WORK ITEM: Of all the lines in the entries, how many carry the word "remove"? The reply is that number and no more.

EXTRACTED INFORMATION:
□ □ □ □
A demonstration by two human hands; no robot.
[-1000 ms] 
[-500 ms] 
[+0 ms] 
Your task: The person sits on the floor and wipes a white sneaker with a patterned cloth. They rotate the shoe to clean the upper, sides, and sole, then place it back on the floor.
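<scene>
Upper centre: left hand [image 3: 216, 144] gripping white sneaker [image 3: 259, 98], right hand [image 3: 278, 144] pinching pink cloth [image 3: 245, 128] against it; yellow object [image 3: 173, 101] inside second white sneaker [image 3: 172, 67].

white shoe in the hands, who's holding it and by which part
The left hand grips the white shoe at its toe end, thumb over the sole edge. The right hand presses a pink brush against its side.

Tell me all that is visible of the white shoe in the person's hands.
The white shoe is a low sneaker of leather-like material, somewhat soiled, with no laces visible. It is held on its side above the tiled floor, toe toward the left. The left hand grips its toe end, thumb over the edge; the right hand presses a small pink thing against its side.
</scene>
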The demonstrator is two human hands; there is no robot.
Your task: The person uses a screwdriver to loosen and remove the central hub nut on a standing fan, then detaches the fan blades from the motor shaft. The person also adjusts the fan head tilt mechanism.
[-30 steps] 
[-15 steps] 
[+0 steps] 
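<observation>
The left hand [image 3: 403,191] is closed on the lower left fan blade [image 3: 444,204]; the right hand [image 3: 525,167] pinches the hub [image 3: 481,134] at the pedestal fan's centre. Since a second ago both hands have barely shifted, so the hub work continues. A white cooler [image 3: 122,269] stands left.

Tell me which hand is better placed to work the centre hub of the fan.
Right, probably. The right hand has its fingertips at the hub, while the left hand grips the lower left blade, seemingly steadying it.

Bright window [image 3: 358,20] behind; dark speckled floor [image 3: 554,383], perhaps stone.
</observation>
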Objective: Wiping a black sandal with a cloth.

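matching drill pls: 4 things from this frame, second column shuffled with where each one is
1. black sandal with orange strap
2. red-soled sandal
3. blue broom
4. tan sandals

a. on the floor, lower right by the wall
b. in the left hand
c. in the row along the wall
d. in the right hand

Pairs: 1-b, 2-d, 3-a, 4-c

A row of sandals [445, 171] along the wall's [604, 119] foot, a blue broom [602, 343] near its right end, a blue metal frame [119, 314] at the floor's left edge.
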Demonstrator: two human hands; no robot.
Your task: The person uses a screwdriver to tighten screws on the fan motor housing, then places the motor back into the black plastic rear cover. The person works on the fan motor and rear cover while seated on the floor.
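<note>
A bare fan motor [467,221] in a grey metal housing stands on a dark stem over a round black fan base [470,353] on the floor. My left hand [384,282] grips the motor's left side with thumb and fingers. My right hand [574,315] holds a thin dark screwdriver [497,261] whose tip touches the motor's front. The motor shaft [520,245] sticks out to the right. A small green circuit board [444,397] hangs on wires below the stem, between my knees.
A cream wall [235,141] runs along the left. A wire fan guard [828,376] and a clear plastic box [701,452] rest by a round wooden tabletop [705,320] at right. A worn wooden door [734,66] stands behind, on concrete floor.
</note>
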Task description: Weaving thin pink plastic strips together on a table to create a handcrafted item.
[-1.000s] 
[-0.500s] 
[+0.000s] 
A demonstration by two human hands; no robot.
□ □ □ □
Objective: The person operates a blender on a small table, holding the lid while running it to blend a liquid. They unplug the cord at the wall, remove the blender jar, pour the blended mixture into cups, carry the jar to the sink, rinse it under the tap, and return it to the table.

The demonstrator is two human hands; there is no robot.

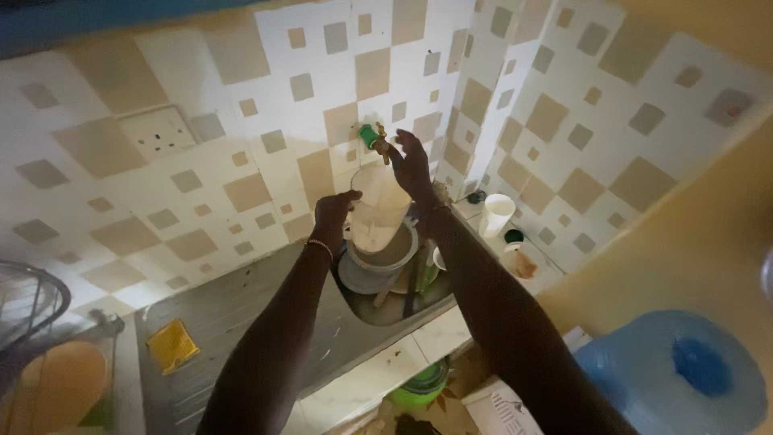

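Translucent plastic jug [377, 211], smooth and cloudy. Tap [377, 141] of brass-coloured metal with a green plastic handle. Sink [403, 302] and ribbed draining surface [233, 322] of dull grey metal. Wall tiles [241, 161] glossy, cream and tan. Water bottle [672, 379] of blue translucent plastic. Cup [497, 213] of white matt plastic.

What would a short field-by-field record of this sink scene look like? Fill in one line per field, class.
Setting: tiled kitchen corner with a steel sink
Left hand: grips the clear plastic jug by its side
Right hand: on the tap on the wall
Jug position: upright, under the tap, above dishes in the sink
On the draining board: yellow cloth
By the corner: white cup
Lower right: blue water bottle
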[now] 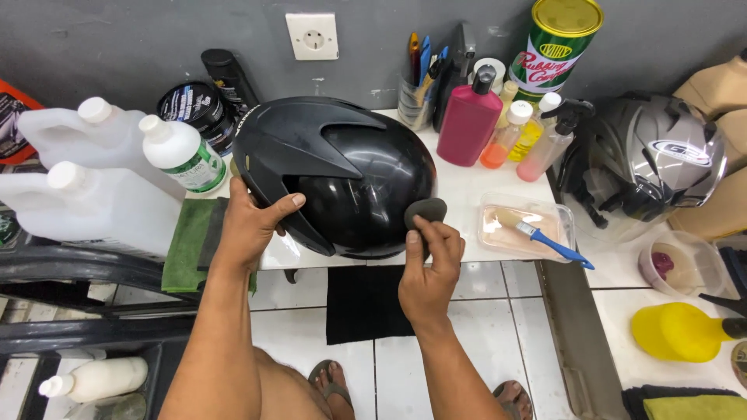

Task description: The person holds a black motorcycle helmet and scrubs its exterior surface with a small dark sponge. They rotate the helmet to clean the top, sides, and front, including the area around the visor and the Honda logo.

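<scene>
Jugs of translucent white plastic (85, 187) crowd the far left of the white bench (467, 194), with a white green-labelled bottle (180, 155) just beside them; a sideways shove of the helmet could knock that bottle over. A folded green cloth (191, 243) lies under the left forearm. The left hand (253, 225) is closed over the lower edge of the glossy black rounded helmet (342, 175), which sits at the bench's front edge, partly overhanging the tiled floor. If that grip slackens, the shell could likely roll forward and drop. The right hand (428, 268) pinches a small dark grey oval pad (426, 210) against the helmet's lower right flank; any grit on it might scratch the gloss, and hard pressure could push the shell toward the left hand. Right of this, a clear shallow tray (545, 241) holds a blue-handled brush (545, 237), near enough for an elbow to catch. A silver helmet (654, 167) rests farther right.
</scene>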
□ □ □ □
TASK RESPONSE: 2